A antítese do fair play
É compreensível a posição de Jorge Jesus, autor da célebre frase que dá título a esta crónica. De facto, há no desporto de alta competição — sobretudo no futebol, onde as exigências são tremendas — momentos que são tudo menos um hino às boas práticas. As simulações grosseiras (não esqueçamos, estamos a falar de expedientes deliberados para induzir árbitros em erro, prejudicando colegas de profissão), as perdas de tempo ostensivas e os protestos/gestos exagerados são algumas das práticas que representam a antítese do que se espera de atletas de topo, em termos de postura e valores.
O mérito do fair play
Mas, por outro lado, é da mais elementar justiça sublinhar o fair play que muitos evidenciam em várias situações de jogo. E o mérito maior tem que ir para aqueles que, como Pepê, abdicam de lance em que podiam retirar óbvios dividendos desportivos. O avançado do FC Porto percebeu que Pedro Amaral, seu marcador direto, caiu lesionado no relvado, deixando-o em situação tática muito vantajosa. Mas em vez de prosseguir a jogada, o jogador brasileiro parou o lance e esperou pela interrupção da partida, de forma a que o colega de profissão pudesse receber tratamento.
Mais exemplos de fair play
Não é importante especular se o Pepê faria o mesmo caso o jogo estivesse empatado ou se a sua equipa estivesse a perder. Importante é aplaudir e elogiar o gesto, aquilo que realmente aconteceu e que pressupôs uma opção racional, honesta e altruísta. E são momentos destes, profundamente humanos, que dão cor e beleza a uma arte hoje demasiado perdida em valores diferentes.

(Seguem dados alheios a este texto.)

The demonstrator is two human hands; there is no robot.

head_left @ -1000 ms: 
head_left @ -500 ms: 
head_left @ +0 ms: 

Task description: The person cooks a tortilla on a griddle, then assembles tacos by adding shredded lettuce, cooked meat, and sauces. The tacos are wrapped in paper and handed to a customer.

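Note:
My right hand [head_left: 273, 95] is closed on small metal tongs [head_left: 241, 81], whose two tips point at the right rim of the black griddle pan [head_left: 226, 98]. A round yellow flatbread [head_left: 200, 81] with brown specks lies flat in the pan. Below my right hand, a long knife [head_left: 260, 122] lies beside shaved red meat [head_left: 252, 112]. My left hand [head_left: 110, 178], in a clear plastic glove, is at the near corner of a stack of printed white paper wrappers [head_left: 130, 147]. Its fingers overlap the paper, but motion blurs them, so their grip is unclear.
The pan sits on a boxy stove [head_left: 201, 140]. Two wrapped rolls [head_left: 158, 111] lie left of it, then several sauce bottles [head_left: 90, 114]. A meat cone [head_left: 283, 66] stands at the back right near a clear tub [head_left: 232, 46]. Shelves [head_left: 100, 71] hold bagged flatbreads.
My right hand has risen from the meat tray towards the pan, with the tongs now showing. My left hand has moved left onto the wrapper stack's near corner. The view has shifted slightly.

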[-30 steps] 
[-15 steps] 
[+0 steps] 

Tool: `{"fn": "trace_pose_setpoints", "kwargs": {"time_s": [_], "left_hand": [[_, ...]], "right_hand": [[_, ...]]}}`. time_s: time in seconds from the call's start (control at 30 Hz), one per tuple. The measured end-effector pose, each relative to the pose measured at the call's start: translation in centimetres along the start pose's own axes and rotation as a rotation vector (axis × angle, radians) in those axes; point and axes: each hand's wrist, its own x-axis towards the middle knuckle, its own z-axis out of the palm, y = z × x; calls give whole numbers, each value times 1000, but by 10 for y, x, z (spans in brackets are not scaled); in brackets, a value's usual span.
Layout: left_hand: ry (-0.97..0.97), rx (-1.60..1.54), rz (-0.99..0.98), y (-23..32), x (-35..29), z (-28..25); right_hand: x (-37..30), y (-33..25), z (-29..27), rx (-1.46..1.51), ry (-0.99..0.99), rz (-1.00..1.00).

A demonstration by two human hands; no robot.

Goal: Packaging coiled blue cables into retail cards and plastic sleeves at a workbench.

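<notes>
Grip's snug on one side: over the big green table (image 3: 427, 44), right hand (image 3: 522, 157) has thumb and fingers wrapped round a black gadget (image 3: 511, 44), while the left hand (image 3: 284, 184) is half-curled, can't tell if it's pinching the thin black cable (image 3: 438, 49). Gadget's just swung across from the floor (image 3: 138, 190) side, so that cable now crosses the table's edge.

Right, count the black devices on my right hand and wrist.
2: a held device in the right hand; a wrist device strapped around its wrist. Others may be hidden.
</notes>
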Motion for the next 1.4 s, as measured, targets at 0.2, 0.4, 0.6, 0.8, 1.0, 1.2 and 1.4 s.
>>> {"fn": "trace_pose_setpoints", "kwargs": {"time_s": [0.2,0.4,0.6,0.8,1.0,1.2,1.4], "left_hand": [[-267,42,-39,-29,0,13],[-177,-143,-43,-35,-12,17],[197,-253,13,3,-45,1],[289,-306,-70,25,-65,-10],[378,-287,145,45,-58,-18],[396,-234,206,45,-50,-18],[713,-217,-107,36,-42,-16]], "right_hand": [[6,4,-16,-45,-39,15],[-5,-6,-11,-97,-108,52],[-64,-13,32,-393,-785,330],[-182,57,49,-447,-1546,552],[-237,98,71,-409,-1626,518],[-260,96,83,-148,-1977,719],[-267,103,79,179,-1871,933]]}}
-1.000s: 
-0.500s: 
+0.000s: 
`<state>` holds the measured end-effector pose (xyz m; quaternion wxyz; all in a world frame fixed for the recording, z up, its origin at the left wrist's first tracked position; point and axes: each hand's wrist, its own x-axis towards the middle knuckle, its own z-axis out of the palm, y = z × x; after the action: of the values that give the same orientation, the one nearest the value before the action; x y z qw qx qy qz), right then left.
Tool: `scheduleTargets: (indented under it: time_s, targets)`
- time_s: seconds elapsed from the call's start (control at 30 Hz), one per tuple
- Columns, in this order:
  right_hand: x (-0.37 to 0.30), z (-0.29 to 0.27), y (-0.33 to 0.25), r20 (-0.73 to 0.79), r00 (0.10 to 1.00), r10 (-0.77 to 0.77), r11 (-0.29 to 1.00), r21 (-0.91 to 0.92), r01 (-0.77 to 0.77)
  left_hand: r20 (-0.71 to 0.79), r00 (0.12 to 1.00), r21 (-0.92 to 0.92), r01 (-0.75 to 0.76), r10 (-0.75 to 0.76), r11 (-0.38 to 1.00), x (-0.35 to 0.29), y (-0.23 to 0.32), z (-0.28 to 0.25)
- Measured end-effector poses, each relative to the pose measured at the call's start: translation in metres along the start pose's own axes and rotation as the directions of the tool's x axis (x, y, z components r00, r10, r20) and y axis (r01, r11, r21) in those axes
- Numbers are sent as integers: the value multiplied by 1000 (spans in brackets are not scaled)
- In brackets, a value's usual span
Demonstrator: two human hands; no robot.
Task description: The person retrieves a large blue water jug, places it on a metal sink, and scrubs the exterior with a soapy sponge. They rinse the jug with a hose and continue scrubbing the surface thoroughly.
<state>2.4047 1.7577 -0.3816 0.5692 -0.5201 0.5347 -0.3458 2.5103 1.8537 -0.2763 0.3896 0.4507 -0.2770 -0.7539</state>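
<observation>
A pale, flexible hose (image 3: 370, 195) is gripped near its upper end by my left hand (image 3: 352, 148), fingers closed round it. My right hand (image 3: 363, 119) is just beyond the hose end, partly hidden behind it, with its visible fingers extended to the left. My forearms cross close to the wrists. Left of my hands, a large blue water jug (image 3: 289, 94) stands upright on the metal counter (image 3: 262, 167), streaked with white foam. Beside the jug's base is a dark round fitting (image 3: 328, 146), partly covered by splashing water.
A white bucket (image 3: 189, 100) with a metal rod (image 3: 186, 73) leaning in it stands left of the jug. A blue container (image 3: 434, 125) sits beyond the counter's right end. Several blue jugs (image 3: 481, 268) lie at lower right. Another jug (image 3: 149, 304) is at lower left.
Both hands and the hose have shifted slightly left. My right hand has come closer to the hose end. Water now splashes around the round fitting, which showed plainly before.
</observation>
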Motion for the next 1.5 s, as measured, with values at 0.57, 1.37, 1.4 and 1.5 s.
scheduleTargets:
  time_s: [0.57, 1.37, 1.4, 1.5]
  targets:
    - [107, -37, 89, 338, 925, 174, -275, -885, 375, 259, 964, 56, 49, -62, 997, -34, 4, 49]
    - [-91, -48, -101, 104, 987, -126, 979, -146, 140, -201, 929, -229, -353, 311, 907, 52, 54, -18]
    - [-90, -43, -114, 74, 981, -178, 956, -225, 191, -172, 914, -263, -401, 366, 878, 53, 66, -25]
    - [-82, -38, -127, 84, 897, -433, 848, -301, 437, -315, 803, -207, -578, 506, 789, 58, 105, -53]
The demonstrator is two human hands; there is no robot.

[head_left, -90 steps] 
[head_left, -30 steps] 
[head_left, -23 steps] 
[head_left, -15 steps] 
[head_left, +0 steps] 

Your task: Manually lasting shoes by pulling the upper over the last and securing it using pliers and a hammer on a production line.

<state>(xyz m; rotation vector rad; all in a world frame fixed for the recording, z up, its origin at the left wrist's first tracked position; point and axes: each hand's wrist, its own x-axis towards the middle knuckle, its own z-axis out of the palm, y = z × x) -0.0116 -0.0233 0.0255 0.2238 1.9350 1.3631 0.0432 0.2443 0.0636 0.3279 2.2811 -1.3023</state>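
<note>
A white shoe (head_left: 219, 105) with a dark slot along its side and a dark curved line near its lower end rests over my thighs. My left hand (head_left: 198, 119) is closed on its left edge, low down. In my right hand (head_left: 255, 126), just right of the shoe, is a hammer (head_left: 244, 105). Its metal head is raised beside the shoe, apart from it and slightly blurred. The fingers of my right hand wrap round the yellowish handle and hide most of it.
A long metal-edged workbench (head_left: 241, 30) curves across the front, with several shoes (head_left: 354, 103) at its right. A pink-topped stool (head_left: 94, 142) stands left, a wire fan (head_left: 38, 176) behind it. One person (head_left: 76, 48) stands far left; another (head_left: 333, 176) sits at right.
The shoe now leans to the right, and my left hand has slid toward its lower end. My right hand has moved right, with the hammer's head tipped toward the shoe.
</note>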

Antes de Pepê, outros jogadores como Galeno e Paolo Di Canio também deram demonstrações de fair play. Galeno, do FC Porto, colocou a bola fora ao perceber que o adversário se tinha lesionado sozinho. Já Di Canio, conhecido pelo temperamento irascível em campo, abdicou de uma clara oportunidade de golo quando viu o guarda-redes do Everton caído no solo.
O fair play como fator diferenciador
Mais tarde, Miroslav Klose, ao serviço da Lazio, marcou golo ao Nápoles com a ajuda da mão. O árbitro não viu, mas o alemão assumiu de imediato a irregularidade do lance, levando à sua anulação imediata. O atacante passou a ser admirado e respeitado por todos os companheiros, colegas de profissão, árbitros, adeptos e imprensa. Haverá melhor recompensa que essa?
Exemplos como este mostram que o fair play é a marca diferenciadora no jogo e em qualquer atividade desportiva. É a escolha certa numa realidade onde o mais fácil é fazer a errada. E é também por isso que tem sido sucessivamente contabilizado como fator diferenciador em termos desportivos. Por exemplo, no Campeonato do Mundo de 2018, o Japão qualificou-se para a fase seguinte devido ao Critério do Fair Play (foi a equipa com menos cartões amarelos até então).
O fair play como virtude
Só escreve o nome na História quem é verdadeiramente honesto em campo e esses, felizmente, ainda são a maioria. Como bem disse Jorge Jesus, «o fair play não é uma treta, sobretudo quando praticado em território tão exigente como é o do futebol profissional. O fair play é, na verdade, a forma mais nobre de valorizar o espetáculo, de educar jovens adeptos e praticantes e de devolver às pessoas a esperança de que há no jogo momentos imperdíveis de tão especiais e bonitos».